Cleaning Gatorade gunk from the BB cluster and I realize that there is more than a dirt issue. The reason the title says torn is because a tear is what is emanating from the TIG weld at the BB cluster with the seat tube and wrapping around the back of the seat tube. These SL Lites really are thin walled aluminum and the crack looks like the tear of an alu soda can.

This 2002 frame was a warranty replacement for a steel Bianchi Columbus SBX frame where the chainstay snapped. My nearest dealer has been very helpful trying to work with their inside and outside reps but nothing "positive" has happened.
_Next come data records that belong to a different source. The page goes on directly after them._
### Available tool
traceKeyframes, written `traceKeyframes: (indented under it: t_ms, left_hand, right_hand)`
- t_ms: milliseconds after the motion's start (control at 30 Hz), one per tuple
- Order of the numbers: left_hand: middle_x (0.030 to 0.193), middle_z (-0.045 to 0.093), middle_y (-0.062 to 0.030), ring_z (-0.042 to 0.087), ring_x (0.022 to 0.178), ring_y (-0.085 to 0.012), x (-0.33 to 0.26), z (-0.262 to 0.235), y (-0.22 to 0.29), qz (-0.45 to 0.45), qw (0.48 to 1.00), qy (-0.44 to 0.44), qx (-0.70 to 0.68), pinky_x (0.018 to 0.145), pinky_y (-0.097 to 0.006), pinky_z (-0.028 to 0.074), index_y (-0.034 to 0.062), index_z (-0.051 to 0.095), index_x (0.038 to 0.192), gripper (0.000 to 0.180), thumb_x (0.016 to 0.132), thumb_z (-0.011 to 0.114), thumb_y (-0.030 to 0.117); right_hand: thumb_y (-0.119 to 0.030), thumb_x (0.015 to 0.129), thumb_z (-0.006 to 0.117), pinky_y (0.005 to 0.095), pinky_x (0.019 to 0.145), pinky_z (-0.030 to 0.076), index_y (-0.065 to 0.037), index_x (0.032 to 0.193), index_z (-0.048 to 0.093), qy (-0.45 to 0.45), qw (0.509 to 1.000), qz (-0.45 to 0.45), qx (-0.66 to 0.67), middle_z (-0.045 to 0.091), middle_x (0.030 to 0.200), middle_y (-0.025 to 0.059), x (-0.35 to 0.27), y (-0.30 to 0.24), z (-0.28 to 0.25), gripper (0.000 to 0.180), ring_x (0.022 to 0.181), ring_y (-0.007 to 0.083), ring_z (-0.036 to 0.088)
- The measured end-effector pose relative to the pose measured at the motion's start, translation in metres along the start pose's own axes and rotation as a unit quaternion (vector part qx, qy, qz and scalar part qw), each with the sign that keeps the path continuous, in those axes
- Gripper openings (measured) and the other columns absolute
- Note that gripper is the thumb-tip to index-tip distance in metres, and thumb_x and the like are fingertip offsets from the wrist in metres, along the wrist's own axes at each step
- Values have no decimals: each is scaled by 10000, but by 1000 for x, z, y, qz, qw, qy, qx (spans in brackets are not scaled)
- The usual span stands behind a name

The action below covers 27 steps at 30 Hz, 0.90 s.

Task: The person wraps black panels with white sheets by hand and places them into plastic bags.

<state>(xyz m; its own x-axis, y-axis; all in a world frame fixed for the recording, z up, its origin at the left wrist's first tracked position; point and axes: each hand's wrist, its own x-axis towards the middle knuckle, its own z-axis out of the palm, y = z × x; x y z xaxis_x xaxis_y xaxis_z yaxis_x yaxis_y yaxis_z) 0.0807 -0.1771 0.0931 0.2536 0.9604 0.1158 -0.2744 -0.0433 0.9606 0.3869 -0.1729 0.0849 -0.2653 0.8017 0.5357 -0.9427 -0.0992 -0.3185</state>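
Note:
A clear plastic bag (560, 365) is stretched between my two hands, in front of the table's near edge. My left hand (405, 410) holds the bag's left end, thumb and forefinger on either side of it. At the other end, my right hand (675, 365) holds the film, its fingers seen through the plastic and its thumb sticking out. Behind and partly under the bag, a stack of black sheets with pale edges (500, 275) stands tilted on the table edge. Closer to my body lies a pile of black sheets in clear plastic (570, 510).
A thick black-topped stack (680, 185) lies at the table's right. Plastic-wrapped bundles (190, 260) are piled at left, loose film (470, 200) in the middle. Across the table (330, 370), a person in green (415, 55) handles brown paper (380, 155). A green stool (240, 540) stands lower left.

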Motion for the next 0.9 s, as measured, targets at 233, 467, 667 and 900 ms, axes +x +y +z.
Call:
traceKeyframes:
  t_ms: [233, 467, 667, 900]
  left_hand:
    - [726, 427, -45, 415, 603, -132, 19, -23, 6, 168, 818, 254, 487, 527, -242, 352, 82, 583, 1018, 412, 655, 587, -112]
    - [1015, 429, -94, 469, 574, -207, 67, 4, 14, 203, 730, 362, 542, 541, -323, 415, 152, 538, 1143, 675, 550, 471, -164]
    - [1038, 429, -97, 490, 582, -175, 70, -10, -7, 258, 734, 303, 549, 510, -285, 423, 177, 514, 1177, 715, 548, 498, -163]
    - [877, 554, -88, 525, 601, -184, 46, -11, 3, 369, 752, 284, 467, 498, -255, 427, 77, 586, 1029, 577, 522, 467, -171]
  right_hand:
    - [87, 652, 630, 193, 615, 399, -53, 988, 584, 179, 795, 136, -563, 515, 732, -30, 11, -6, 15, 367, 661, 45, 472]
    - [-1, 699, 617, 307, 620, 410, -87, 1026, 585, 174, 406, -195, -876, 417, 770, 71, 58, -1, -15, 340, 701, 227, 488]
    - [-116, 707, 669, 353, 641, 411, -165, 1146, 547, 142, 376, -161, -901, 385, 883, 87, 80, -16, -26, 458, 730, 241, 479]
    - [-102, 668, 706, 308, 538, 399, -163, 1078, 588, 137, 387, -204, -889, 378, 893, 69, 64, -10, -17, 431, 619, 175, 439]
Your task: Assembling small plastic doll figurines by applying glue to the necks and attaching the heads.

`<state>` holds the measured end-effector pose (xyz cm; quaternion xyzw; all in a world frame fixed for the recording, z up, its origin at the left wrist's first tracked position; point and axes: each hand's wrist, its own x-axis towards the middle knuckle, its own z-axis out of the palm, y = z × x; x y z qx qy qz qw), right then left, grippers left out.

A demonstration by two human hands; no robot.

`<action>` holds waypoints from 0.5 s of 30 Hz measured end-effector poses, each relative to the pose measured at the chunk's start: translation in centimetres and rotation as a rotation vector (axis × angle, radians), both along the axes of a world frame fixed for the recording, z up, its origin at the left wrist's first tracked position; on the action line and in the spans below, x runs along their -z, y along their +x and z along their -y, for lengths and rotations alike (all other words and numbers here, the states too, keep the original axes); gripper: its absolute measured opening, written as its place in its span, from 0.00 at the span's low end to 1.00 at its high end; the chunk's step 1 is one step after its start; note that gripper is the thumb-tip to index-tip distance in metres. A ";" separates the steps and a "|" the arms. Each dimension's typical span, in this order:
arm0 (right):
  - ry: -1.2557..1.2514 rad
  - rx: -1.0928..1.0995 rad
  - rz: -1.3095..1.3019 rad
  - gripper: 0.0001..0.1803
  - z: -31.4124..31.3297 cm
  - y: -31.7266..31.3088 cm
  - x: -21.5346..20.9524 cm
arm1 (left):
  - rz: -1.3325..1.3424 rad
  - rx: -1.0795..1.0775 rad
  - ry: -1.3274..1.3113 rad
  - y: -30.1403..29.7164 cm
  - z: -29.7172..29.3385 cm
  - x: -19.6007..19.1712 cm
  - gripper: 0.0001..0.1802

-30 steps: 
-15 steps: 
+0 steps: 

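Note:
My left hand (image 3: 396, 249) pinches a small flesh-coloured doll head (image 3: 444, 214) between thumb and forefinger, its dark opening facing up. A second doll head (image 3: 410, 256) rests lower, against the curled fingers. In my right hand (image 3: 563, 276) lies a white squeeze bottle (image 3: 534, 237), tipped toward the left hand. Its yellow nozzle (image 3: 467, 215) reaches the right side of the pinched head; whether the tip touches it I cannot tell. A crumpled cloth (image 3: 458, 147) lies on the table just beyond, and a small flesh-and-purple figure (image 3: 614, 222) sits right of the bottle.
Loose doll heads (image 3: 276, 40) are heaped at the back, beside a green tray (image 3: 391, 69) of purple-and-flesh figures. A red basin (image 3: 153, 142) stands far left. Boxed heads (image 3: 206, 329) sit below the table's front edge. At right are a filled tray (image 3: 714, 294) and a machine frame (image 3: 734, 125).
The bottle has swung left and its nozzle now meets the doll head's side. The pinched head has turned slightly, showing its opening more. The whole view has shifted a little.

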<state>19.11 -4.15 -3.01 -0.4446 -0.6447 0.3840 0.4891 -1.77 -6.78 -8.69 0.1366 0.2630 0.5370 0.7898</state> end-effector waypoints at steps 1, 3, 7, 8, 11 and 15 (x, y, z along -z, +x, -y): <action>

My original Bianchi LBS stopped carrying the brand when the owner sadly passed away, so I have to go "bother" someone else.

I had also made direct contact with Bianchi but they do not seem willing to help citing the current 5-year warranty on these frames. The thing is, I did have a lifetime warranty on the original Bianchi that I purchased. I have spoken to numerous other LBSs in passing and almost all have said that Bianchi should honor the original purchase of a steel Bianchi with lifetime warranty. One said that Trek or Specialized would continue to honor the warranty regardless of how many times the frame failed.

Because the nearest Bianchi dealer has done his best to help me, I really was just hoping for some kind of manufacturer's credit that I could use to buy new from this dealer, who is new to me and to who I would like to return a favor.


----------



## GKSki (Nov 12, 2014)

A subsequent search has shown me numerous discussions of this failure problem with TIG-welded ultra-thin aluminum tubing with Bianchis in the early 2000s. My bad luck that they replaced a lifetime warranted steel frame with an alu.


----------



## GKSki (Nov 12, 2014)




----------



## GKSki (Nov 12, 2014)

Good news! Bianchi USA agreed to warranty this frame after all. Working together with Back Bay Bicycle in Portland, Maine, my SL-Lite frame was returned to the distributor in California. Then they met me halfway for my cost for a complete bicycle, in my case a 2014 Intenso with 105. Kudos to Bianchi USA and Back Bay Bicycle for stepping up to effect this remediation.


----------



## vic bastige (Jan 22, 2004)

I too had a GREAT warranty experience on a 2014 Infinito CV. Based on it, I would make Bianchi my first look on my next new bike. Glad to hear yours worked out too.


----------